• What you should do
What number of lines in the listing contain "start"? Answer with that number only.

• Information shown
::::::

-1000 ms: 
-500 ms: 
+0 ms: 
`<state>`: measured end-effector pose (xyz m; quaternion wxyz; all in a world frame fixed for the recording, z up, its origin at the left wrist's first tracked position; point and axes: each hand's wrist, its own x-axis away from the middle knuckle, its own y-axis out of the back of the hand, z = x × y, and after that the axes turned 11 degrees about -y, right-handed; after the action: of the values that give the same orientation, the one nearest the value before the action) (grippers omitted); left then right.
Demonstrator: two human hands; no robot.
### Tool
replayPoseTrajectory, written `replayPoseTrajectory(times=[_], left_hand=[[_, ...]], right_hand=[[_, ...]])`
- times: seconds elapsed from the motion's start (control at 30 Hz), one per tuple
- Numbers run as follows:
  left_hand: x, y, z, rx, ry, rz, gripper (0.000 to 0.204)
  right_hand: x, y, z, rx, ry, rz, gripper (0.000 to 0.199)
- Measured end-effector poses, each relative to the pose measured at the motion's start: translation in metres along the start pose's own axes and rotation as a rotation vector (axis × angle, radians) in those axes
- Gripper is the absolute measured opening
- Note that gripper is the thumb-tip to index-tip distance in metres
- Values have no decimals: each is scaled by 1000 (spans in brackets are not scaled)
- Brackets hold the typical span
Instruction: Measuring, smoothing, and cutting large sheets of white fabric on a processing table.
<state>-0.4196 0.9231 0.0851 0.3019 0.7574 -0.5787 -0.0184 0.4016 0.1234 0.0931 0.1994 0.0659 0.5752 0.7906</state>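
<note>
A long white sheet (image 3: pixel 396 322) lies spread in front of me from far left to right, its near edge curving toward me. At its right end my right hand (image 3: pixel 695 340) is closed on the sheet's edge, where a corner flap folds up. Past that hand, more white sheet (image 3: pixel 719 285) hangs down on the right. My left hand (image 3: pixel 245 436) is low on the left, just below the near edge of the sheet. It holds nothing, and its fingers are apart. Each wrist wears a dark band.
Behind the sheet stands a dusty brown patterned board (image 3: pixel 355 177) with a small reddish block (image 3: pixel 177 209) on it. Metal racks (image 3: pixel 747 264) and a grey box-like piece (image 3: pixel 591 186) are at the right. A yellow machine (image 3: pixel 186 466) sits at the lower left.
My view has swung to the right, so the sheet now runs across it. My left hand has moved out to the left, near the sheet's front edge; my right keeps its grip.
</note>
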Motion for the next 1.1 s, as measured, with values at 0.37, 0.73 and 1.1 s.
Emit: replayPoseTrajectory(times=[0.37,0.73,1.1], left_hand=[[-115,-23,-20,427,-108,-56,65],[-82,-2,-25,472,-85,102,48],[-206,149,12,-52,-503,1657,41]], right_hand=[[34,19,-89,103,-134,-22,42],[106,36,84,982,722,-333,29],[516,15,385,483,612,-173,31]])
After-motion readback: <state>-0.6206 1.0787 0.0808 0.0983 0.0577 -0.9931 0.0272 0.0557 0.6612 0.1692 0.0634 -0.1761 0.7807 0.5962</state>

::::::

• Finished task
2